Other crowd-pullers like England’s David Beckham, Germany’s Michael Ballack and Ghana’s Michael Essien pulled out long ago due to injuries.

And Cote d’Ivoire’s Didier Drogba and the Netherlands’ Arjen Robben are fighting not to join them.

Drogba surgery

African Footballer of the Year Drogba needs surgery on a fractured arm, but it is unclear if the striker will then be able to play.

Dutch winger Robben has hurt a hamstring but is hoping to join team-mates later in the tournament to help a nation that has never won the Cup despite its famously skilful teams.

Italian midfielder Andrea Pirlo, Australian winger Harry Kewell, Chilean striker Humberto Suazo, and South Korean forward Lee Dong-guk are others struggling to get fit.

Spain and Brazil are favourites for the world’s most widely-watched sporting tournament, which has never produced a winner outside Europe or South America.

Millions of Africans, though, are praying one of their six teams here can break that, or at least go further than Cameroon and Senegal’s quarter-final showings in 1990 and 2002.

Injuries and tough groups, however, mean there is a real risk all the Africans may fall at the first round hurdle.

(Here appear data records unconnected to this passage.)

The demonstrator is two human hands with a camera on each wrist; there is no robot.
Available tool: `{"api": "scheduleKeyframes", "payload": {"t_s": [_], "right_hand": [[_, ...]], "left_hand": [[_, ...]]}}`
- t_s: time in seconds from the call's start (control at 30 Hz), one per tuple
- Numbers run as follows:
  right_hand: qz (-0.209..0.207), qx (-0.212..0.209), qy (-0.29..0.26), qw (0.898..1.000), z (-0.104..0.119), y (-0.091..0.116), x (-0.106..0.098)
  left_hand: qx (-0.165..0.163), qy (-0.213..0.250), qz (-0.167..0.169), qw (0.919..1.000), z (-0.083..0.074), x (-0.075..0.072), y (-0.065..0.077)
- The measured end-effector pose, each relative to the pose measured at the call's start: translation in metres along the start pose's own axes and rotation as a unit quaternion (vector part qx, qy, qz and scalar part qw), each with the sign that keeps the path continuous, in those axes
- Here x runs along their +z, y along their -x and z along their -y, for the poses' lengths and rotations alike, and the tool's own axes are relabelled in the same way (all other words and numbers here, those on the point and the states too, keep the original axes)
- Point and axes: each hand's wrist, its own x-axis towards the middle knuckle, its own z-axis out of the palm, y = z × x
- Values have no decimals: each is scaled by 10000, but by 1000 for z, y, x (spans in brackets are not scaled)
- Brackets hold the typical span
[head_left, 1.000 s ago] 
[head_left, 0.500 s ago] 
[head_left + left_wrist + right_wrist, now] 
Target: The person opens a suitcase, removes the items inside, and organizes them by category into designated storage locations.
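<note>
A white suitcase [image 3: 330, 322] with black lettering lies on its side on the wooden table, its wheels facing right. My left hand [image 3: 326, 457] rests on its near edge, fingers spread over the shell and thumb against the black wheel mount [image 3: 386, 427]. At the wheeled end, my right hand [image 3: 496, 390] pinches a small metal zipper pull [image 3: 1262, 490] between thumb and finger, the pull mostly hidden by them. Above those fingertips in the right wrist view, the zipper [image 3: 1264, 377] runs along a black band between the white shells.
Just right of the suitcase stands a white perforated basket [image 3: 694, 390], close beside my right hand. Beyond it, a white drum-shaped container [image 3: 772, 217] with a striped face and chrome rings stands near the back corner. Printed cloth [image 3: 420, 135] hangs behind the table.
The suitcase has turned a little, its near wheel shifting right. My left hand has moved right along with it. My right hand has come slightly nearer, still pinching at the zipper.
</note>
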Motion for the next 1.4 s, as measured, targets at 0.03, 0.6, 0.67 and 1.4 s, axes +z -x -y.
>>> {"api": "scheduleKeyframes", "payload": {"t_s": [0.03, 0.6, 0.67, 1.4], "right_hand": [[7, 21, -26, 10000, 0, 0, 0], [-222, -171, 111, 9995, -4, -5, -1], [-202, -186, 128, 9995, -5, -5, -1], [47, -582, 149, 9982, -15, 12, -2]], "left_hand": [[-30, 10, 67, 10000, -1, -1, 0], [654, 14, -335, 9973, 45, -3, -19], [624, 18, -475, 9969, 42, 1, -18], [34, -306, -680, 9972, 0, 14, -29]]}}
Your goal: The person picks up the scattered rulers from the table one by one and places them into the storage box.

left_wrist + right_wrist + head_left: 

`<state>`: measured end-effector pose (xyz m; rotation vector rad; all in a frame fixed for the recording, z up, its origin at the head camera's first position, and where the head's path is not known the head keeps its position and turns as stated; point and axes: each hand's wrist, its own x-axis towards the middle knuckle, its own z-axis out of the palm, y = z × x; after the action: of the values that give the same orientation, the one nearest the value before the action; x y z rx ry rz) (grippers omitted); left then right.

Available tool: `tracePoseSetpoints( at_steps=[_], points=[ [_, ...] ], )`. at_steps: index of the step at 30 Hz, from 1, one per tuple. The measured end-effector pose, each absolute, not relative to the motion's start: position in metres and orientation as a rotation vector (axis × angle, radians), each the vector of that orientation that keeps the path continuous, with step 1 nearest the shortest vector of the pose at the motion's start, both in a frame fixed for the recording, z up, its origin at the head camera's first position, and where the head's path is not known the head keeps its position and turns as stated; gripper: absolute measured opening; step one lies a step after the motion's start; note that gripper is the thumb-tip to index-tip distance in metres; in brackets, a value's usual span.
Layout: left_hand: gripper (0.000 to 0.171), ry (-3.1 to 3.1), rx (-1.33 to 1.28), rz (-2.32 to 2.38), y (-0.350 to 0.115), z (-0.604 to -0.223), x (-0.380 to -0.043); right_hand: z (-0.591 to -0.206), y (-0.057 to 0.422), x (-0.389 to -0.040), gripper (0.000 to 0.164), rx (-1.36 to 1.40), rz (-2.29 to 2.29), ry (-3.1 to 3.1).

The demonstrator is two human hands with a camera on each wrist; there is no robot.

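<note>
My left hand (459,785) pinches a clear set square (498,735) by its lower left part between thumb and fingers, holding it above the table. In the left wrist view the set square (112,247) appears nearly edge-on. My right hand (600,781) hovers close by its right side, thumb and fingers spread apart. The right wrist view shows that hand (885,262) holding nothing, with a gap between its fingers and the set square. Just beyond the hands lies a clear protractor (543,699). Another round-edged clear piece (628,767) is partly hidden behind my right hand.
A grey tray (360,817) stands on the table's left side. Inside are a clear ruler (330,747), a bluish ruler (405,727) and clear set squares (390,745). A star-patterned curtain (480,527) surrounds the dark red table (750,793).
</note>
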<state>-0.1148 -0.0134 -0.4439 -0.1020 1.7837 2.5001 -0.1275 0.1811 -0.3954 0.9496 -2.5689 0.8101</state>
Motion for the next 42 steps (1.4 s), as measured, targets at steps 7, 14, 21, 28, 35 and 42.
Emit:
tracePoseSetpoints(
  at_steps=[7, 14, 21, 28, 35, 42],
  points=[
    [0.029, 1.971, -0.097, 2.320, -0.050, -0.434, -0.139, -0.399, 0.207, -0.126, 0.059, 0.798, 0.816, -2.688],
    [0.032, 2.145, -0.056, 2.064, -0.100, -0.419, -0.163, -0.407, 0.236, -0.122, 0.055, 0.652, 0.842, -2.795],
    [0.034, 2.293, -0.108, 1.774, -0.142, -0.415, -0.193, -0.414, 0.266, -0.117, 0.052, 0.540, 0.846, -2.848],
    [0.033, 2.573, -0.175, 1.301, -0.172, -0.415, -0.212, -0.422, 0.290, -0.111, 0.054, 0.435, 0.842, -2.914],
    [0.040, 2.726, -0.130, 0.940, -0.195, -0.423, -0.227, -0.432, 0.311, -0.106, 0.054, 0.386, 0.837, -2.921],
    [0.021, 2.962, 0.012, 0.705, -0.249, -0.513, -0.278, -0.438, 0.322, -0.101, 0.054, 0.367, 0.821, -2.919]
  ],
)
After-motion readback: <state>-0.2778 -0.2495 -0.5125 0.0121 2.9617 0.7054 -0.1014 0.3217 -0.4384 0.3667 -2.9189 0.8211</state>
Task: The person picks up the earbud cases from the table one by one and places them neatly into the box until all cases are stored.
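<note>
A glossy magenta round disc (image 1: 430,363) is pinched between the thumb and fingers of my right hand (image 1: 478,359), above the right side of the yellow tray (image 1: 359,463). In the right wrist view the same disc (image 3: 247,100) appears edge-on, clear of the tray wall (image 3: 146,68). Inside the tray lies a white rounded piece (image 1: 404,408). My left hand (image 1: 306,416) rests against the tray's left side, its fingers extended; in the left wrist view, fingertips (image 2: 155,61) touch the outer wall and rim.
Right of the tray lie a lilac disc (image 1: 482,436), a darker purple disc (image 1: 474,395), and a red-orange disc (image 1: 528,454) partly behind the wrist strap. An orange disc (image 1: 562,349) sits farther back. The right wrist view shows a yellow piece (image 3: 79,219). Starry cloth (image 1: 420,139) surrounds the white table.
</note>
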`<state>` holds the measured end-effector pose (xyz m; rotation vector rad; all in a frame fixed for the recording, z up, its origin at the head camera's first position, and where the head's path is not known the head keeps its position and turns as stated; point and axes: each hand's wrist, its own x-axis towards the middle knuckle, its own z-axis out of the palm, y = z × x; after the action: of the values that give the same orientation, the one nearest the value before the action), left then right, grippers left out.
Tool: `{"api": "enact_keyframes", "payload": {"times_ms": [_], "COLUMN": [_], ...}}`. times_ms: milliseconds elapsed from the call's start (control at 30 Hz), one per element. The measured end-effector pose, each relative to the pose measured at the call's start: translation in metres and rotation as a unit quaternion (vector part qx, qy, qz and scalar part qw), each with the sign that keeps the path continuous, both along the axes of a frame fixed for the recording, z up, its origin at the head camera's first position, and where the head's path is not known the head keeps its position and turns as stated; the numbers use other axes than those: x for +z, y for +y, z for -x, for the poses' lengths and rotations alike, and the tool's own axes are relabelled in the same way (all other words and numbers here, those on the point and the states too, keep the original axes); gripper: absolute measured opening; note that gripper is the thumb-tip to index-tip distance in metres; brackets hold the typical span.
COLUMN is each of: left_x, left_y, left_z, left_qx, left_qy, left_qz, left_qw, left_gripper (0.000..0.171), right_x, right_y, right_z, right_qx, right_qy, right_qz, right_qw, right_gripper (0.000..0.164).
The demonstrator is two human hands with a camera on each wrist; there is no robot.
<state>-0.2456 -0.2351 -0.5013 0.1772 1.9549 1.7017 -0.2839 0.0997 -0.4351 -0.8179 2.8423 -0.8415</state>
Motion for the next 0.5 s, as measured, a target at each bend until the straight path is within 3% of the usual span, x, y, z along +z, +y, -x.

South Africa’s Bafana Bafana are the lowest-ranked African team at the tournament, but have fanatical ranks of vuvuzela-blowing locals – and a recent unbeaten run of 12 games – to lift them.

“As it gets nearer to kickoff, the nerves are beginning,” admitted South Africa striker Bernard Parker.

Clash in a calabash

Their opening game against Mexico will take place in front of 90,000 people, and millions worldwide, in the Soccer City stadium in Johannesburg, which resembles a calabash or African pot.

Africa’s most famous son Nelson Mandela held his first rally at Soccer City in 1990 after 27 years in jail and the hosts hope the tournament will showcase the new country he helped shape after decades of apartheid and foreign isolation.

The hosts inaugurated Africa’s first high speed urban train in Johannesburg on Tuesday, just in time to help fans bypass the city’s notorious traffic jams.

While infrastructure preparations by the hosts have broadly gone smoothly, a stampede inuring 15 people at a Nigeria-North Korea friendly on Sunday was a reminder of risks on a continent where football is often chaotically run.

In other pre-tournament incidents, New Zealand cut short a training session due to smoke from a nearby poor township, and Australia moved from a pitch their coach described as hopeless.

South Africa is confident, though, that years of spending and preparation will bear fruit and help banish the usual stereotypes of poverty and hunger associated with Africa.

“South Africa has come alive and will never be the same again after this World Cup,” President Jacob Zuma said.